The next time Kalinda almost slipped was five years later, right after they had moved into their first apartment together.  And it wasn’t one of their passionate nights (and there were many of those) that almost got her—it was a particularly nasty twenty-four hour flu.  Kalinda prided herself on never getting sick: she could easily sidestep all  of the colds, headaches, stomach bugs, and other ailments that plagued every other living creature on earth, secretly smirking and wondering why they made such a fuss about how they felt.  But this particular illness hit her hard, hit her with dizzying nausea, a spiking fever, and a physical weakness that would have terrified her if she’d had the energy to think about it.  And suddenly, as she lay on the bed feeling as though death would be the kindest of her possible options, Alicia was there, all cool hands and compresses, loving concern and soft words.  Kalinda could not remember the last time she was this vulnerable, the last time someone took _care_ of her.   She drifted off to sleep before the “I love you” floated to the surface.  But of course, the fact that she was drugged on Nyquil and partially unconscious had a lot to do with it.

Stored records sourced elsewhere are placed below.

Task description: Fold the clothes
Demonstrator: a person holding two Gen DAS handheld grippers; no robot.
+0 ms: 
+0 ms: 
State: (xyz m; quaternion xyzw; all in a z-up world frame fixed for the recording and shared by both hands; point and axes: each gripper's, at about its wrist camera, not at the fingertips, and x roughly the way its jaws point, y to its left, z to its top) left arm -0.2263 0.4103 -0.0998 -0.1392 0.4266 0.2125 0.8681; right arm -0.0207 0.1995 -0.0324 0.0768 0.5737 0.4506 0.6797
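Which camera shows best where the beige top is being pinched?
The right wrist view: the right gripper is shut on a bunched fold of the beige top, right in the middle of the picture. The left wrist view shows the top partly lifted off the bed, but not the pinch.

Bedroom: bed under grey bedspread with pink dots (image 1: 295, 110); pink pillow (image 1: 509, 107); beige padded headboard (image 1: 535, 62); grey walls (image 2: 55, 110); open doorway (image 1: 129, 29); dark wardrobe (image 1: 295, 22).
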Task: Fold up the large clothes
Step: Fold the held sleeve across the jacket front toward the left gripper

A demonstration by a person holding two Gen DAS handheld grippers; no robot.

Kalinda finally found the box of ornaments and carried it inside, staggering a little under its weight.  Where did they ever get all of these ornaments?  It looked like they had more than enough to decorate three separate trees.

“Great!  Thanks!” Alicia literally beamed (she really _was_ goofy over Christmas) as she  pawed through the box, searching for something.  She pulled out two decorations and held them up for Kalinda to inspect.  “What do you think for this year?  Star or angel on top?”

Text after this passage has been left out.